Besides Rutledge — and even his double was lucky as it bounced off the glove of a diving Starlin Castro — no Red Sox hitter managed an extra base hit, and really no one managed much in the way of hard contact. It was an incredibly frustrating day for the offense, and there may need to be a change in the way they approach games against left-handed starters.
Meanwhile, Rick Porcello had a typical 2017 Rick Porcello outing. He gave up a bunch of hits and was hurt by bad luck, bad defense and hard contact, the latter issue being his problem.
Things actually got off to a good start for the 2016 Cy Young winner, as he retired the first six batters he faced on just 16 pitches. Then, things took a turn in the third. The frame started with a home run to Didi Gregorius on a ball to right-center field, although it was more good hitting than it was bad pitching. Porcello got a changeup that dropped right into the bottom edge of the zone, but Gregorius was still able to muscle it out. That was followed by a well-hit single by Chase Headley and a well-hit single by Chris Carter. On the second single, Carter didn’t notice that Headley had stopped at second and was caught in what should have been a disastrous situation between first and second base. Instead, Deven Marrero waited too long to make a throw, then when he finally got rid of it it sailed past Mitch Moreland to put two in scoring position with nobody out. Fortunately, Porcello worked his way out of the jam to preserve the 1-0 deficit.

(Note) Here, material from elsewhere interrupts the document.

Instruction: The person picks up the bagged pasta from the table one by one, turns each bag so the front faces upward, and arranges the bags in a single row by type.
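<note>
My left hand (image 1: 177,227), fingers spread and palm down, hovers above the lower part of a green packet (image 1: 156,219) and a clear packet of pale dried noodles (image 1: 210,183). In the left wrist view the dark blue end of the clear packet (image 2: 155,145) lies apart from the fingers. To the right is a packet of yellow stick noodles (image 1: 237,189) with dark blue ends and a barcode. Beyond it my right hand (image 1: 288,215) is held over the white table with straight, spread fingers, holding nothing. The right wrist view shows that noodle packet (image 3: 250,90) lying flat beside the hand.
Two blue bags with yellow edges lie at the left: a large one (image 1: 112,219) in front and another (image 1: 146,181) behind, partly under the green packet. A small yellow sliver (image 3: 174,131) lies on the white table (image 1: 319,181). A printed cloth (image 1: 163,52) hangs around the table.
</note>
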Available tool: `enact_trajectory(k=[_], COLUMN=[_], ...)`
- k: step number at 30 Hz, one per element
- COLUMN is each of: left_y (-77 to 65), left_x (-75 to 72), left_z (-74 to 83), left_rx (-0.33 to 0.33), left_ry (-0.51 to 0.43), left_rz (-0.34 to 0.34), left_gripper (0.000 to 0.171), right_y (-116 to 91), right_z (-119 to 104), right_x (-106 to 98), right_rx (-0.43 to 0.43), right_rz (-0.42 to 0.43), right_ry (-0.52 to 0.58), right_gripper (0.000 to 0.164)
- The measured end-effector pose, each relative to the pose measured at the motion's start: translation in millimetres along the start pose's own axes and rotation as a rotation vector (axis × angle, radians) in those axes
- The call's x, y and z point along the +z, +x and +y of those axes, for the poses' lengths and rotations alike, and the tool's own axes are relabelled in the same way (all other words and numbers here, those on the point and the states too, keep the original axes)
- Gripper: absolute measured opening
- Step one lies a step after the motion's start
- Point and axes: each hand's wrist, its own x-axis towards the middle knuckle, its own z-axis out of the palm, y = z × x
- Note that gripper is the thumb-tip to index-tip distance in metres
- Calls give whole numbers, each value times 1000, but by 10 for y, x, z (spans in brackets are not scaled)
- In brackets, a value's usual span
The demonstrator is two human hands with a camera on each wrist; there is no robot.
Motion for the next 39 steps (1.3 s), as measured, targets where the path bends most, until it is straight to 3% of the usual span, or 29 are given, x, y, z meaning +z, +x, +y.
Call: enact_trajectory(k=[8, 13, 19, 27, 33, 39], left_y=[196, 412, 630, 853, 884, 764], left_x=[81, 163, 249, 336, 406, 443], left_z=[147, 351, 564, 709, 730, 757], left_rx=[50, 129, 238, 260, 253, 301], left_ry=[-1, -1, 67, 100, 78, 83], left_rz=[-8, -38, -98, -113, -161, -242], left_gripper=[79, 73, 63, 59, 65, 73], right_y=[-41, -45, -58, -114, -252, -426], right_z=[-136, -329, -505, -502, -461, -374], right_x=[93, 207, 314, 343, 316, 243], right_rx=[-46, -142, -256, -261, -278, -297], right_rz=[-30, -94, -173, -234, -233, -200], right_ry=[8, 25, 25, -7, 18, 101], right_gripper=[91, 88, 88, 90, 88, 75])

Things would get worse in the fourth when Castro led things off with a triple. It may have been a double, buy Jackie Bradley bobbled it off the wall, and although it wasn’t ruled an error it likely led to an extra base. Castro would come around to score in the next at bat on a Gary Sanchez single. Porcello would record one more out and allow one more single before leaving a fastball right down the middle to Carter, who is not a guy you want to give a middle-in fastball to. The first baseman destroyed it into the left field seats to give New York a 5-0 lead.
From there, Porcello settled down but the damage was already done. He’d end up throwing 6 1⁄3 innings in the game, allowing six runs — Blaine Boyer would allow an inherited run in the seventh — on eight hits with two walks and five strikeouts. It wasn’t the sharpest of outings, although as I said above the defense did him no favors. Something’s gotta give for Porcello at some point, but it just hasn’t happened yet. It’s been the anti-2016 for him.
After that, he handed things off to Boyer to mercifully end the game, though not before allowing a couple more runs. There’s not much else to say about this one. Nothing went well, and hopefully they can recover on Thursday to take this series in the Bronx.